Supplied information
+---+

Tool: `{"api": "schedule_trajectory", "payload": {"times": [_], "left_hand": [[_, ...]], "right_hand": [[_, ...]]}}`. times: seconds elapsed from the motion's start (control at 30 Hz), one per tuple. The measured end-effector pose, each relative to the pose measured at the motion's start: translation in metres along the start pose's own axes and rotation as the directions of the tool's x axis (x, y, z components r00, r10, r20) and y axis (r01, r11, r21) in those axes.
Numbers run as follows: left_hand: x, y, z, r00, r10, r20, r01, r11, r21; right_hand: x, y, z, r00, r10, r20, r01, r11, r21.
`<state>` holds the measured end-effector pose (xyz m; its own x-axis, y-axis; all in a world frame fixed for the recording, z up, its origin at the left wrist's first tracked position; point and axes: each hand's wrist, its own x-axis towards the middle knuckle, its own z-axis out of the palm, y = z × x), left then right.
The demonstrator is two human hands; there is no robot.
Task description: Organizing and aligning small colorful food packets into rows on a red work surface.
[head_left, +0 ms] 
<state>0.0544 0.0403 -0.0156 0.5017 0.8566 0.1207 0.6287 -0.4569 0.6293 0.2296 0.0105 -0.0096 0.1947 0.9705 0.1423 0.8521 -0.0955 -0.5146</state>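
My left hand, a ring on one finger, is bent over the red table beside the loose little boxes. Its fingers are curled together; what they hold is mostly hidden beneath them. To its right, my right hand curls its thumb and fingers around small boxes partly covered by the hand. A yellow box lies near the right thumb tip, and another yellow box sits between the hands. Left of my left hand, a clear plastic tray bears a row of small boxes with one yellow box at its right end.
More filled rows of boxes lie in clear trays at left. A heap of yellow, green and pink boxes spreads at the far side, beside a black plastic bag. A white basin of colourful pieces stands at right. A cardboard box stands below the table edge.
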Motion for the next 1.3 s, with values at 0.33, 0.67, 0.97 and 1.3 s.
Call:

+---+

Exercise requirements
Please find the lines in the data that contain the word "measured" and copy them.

Completed exercise
Tool: `{"api": "schedule_trajectory", "payload": {"times": [_], "left_hand": [[_, ...]], "right_hand": [[_, ...]]}}`. times: seconds elapsed from the motion's start (control at 30 Hz), one per tuple. The measured end-effector pose, each relative to the pose measured at the motion's start: translation in metres along the start pose's own axes and rotation as the directions of the tool's x axis (x, y, z components r00, r10, r20) and y axis (r01, r11, r21) in those axes.
`<state>` holds the measured end-effector pose (xyz m; its own x-axis, y-axis; all in a world frame fixed for the recording, z up, its origin at the left wrist's first tracked position; point and axes: each hand's wrist, its own x-axis towards the middle knuckle, its own z-axis out of the palm, y = z × x), left then right.

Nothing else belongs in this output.